I knew that a standard serving of almond milk contains a fraction of the nutritional value found in a serving of almonds.
So I wanted to find out just how many almonds are actually in a carton of almond milk.
A series of phone calls and emails between Blue Diamond and a PR firm representing Califia ended when Blue Diamond referred me to a trade group called the Almond Board of California and Califia declined to answer my question due to the proprietary nature of their almond milk formula.
I then spoke with Almond Board of California spokeswoman Carissa Sauer, who couldn't (or wouldn't) tell me how many almonds are used to make commercial almond milk.
"I will talk to the group," she said, assuring she would call me back.
She never called back.
About 20 minutes later, I got an email from the Almond Board about a late-afternoon press conference scheduled "to add sorely-needed facts and context to the recent discussion around California’s drought."
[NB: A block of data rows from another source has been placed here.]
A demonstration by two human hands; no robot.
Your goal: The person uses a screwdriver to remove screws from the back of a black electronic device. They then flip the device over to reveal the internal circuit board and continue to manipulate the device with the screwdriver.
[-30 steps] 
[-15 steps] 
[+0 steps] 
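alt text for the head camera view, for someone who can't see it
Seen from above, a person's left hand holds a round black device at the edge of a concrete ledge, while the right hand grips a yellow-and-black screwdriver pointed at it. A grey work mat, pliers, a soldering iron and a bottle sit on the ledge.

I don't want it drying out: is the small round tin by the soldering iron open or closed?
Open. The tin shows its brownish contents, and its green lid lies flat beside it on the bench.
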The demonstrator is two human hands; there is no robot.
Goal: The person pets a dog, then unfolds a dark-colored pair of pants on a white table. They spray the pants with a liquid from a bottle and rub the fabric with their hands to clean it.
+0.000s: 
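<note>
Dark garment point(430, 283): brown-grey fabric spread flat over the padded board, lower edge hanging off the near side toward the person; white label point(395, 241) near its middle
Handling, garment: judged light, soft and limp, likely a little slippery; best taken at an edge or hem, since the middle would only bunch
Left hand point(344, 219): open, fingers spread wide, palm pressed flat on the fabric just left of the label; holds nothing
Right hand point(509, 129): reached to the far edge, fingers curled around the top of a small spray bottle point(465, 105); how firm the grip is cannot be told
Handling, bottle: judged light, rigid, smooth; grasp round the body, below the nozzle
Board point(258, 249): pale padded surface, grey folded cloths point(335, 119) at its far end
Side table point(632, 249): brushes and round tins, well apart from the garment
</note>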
Richard Waycott, who heads up the Almond Board, spoke at length about various things related to the drought and how almonds have or have not affected the state's water supply. But he did not mention almond milk.
I asked point-blank: "How many almonds are in the average half-gallon container of almond milk?"
Waycott gave a rambling answer about different producers and varying formulas before referring me back to the almond companies.
I pressed him: "But [Blue Diamond] referred me to you ... [because] the formulas are fairly standardized across the board."
Waycott said, "That's interesting, because we really don't have that knowledge."
No one knew exactly what is in a carton of almond milk.
Sauer emailed me back hours later to suggest I check product labels in the UK. She said nutrition labels there tend to be more detailed and "the ingredient combinations are pretty similar."
One brand of British almond milk, I finally found out, contains just 2% almonds per carton. The remainder is water, vitamins, and thickening agents.